I have been asked to prove $n^n>2^{n+1}$ for every natural number $\ge$ 3
I have understood the Induction Basis and Hypothesis :
Induction Basis : n=3 ; 27>16
Induction Hypothesis : let n $\ge$ 3 such that $n^n>2^{n+1}$
However, I struggle to understand the following statement
Induction Step: $(n + 1)^{n+1} > n^n· n >(IH) 2^{n+1}· n > 2 ^{n+2}$
My issue with the IS is how one arrives at $2^{n+1}· n$ from $2 ^{n+2}$.

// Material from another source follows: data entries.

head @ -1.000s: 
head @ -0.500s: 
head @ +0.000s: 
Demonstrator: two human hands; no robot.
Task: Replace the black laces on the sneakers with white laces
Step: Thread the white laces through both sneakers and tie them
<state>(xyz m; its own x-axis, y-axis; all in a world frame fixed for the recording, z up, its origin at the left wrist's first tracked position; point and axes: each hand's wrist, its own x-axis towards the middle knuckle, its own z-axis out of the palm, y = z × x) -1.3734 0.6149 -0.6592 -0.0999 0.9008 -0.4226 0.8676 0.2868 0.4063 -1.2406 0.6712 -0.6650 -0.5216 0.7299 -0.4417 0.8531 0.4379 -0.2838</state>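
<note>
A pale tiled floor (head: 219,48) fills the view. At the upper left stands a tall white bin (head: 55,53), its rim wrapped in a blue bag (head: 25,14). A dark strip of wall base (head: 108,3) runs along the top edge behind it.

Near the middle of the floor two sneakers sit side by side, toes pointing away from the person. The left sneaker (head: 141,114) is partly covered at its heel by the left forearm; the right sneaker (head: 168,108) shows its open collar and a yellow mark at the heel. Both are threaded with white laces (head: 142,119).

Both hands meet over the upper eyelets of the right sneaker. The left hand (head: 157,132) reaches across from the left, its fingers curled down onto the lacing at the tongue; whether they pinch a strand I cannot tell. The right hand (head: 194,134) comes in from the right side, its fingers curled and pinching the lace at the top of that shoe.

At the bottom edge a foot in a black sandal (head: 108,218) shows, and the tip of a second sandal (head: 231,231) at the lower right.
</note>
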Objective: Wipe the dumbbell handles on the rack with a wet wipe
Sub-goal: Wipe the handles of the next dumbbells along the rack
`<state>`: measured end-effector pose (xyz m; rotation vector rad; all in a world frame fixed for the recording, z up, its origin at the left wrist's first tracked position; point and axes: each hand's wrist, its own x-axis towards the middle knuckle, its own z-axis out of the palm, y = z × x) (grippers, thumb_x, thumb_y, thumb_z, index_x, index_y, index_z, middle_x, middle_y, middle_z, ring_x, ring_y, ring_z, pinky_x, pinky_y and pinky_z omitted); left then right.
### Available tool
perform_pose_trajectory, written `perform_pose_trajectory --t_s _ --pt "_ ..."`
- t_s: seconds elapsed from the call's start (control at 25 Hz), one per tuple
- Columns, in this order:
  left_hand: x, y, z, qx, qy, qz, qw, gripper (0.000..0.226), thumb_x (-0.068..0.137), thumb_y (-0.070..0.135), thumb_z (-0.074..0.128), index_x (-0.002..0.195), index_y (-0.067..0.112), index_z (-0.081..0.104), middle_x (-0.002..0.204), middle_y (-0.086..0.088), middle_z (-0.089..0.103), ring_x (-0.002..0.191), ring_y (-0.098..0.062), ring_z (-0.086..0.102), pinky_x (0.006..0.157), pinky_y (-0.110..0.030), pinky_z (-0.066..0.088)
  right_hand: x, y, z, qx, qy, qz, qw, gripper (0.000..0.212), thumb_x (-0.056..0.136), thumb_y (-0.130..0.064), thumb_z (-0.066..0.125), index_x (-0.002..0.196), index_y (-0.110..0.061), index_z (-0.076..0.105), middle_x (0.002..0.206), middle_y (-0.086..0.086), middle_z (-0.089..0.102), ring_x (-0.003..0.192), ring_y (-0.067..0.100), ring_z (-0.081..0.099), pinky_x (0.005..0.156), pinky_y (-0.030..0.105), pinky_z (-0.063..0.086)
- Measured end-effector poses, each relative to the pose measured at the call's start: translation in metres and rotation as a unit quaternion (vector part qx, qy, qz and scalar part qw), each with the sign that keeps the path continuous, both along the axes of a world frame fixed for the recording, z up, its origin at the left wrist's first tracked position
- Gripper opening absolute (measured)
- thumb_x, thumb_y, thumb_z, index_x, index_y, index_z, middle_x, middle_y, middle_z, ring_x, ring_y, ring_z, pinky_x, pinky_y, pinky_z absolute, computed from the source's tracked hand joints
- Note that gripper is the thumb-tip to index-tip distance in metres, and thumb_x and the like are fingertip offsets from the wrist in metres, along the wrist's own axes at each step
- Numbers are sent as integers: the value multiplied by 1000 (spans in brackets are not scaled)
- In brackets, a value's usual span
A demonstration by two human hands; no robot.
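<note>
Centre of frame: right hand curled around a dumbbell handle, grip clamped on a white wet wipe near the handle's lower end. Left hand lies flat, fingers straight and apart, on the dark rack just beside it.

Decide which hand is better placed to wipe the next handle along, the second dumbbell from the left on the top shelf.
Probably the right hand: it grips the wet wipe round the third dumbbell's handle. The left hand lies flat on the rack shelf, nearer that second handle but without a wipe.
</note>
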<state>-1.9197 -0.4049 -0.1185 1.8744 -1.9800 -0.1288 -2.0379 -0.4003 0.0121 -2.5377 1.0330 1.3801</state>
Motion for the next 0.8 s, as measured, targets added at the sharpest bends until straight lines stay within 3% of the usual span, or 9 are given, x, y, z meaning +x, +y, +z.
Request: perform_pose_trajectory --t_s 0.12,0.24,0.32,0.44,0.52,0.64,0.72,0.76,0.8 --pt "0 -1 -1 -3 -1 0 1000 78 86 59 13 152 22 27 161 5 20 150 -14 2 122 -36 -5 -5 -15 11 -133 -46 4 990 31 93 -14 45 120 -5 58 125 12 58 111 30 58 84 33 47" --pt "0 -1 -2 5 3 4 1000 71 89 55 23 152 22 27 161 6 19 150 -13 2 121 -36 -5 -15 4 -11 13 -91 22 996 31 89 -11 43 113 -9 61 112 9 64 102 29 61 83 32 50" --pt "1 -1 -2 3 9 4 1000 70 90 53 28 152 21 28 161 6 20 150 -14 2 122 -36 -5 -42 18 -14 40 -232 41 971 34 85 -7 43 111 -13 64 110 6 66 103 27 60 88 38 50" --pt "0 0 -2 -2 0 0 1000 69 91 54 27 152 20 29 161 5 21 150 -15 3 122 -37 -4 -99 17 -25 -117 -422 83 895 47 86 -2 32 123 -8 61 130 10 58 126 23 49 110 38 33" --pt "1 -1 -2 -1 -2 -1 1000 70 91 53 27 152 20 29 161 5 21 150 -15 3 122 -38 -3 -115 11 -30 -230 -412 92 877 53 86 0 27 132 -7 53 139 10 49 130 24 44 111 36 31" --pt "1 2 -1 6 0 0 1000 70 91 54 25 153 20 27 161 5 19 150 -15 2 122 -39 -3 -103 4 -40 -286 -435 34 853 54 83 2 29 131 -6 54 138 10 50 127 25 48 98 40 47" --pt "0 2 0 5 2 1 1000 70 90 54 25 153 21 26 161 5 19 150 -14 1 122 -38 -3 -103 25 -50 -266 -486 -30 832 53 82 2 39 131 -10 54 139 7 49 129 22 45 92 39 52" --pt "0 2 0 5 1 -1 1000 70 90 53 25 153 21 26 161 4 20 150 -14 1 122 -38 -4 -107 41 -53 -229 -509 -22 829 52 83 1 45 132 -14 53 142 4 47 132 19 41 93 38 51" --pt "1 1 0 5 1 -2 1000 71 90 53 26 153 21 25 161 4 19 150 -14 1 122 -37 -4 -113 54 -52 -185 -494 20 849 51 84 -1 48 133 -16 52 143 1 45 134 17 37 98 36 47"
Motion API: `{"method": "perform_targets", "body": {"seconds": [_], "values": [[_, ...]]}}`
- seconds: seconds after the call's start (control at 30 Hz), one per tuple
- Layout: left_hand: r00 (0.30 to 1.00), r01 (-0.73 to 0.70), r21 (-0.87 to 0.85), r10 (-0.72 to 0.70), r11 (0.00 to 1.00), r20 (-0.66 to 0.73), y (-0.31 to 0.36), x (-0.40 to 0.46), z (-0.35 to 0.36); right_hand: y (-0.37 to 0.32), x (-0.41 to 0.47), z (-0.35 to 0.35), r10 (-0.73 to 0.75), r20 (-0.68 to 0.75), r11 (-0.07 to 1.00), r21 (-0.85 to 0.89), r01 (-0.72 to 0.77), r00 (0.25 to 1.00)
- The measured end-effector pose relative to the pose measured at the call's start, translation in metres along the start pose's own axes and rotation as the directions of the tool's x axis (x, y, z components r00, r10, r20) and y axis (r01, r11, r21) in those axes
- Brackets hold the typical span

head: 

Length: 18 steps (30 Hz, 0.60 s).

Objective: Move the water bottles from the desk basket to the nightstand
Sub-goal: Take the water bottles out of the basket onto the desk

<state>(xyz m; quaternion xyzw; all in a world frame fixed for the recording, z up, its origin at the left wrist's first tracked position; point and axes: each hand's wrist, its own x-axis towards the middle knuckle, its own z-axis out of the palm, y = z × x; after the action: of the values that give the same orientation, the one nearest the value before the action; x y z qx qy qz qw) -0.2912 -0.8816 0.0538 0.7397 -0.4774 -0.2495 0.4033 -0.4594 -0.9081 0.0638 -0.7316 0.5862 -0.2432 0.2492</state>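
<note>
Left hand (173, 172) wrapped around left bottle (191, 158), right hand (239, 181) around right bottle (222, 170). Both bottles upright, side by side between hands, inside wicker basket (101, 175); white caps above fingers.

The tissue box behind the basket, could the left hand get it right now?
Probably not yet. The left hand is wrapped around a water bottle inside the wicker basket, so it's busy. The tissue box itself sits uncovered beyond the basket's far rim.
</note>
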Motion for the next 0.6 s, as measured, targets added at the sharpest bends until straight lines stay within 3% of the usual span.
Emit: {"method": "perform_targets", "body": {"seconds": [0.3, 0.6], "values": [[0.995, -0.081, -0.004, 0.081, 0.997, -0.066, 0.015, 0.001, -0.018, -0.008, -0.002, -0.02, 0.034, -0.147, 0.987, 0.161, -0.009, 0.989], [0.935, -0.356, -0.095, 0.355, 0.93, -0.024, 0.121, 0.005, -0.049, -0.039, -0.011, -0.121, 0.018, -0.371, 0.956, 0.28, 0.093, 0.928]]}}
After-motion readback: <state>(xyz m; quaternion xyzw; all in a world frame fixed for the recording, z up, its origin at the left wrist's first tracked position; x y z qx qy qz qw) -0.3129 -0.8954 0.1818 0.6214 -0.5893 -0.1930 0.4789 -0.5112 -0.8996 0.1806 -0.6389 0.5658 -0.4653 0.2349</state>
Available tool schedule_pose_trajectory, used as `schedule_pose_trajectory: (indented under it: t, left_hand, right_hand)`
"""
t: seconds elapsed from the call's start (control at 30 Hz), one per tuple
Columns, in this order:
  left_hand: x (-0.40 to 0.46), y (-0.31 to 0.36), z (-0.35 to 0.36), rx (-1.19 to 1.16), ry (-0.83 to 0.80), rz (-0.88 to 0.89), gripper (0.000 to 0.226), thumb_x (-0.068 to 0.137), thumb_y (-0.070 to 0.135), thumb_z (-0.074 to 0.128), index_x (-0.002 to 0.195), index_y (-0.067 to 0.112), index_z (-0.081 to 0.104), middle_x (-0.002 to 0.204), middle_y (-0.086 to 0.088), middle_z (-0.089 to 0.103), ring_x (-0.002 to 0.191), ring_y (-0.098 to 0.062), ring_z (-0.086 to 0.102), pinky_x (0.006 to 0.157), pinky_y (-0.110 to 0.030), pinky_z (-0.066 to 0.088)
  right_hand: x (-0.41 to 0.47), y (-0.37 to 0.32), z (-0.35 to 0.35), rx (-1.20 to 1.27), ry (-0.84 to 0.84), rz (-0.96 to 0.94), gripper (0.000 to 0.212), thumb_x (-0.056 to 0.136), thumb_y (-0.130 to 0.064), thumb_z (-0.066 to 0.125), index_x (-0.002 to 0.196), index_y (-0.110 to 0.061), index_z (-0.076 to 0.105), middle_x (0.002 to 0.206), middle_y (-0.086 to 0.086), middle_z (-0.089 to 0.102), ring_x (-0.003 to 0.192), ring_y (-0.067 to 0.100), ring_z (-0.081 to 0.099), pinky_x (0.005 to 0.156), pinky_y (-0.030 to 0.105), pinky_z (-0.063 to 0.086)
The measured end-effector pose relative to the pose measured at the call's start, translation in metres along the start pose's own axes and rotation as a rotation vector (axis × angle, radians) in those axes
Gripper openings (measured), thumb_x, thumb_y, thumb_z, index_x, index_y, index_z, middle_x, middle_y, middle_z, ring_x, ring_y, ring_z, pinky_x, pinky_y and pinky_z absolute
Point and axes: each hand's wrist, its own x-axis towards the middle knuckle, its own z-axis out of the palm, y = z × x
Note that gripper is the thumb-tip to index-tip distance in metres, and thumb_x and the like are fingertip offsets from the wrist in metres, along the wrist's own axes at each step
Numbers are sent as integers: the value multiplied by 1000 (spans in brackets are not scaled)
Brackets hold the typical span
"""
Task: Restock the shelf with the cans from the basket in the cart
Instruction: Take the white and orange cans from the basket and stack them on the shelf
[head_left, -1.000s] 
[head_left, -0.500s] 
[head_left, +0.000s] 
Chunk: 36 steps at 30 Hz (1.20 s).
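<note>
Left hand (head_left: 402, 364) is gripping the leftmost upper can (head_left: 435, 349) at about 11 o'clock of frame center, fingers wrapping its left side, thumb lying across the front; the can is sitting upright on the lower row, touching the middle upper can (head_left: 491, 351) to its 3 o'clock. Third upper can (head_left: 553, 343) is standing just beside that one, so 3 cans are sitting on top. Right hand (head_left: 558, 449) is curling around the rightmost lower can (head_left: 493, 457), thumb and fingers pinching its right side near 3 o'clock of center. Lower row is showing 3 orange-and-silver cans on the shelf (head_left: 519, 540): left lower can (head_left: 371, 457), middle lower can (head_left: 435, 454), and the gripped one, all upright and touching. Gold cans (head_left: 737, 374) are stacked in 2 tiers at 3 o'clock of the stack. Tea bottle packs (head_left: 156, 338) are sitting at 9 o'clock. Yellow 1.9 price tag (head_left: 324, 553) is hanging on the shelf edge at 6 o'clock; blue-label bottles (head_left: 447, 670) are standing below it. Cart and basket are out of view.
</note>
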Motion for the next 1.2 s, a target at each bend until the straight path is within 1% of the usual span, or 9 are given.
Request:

I can see that with the LHS of the IS has been expanded and any constants have been removed because they are of 'lower impact' than the other $n^n$ expression but can't see how the issue above works.
I don't see what has been expanded and where any constants have been removed.
The statement that we need to prove is:
To do this: first, for any integers $x>0$ and $n>0$, it is elementary that $(x+1)^{n+1} > x^{n+1}$. Hence, for $x = n$,
$$(n+1)^{n+1} > n^{n+1} = \color{blue}{n^n} \cdot \color{red}n.$$
Now, the induction hypothesis is that $\color{blue}{n^n > 2^{n+1}}$. So we plug this in to get $$ \color{blue}{n^n} \cdot {\color{blue}{\color{red}n > 2^{n+1}}} \cdot \color{red}n.$$ And we haven't yet used the assumption $\color{red}{n\ge 3}$; we should do so now (as the comment of Eureka points out) $$ \color{blue}{2^{n+1}} \cdot \color{red}{n \ge \color{blue}{2^{n+1}} \cdot 3} > 2^{n+1} \cdot 2 = 2^{n+2}.$$ This completes the induction step, by joining the three inequalities together.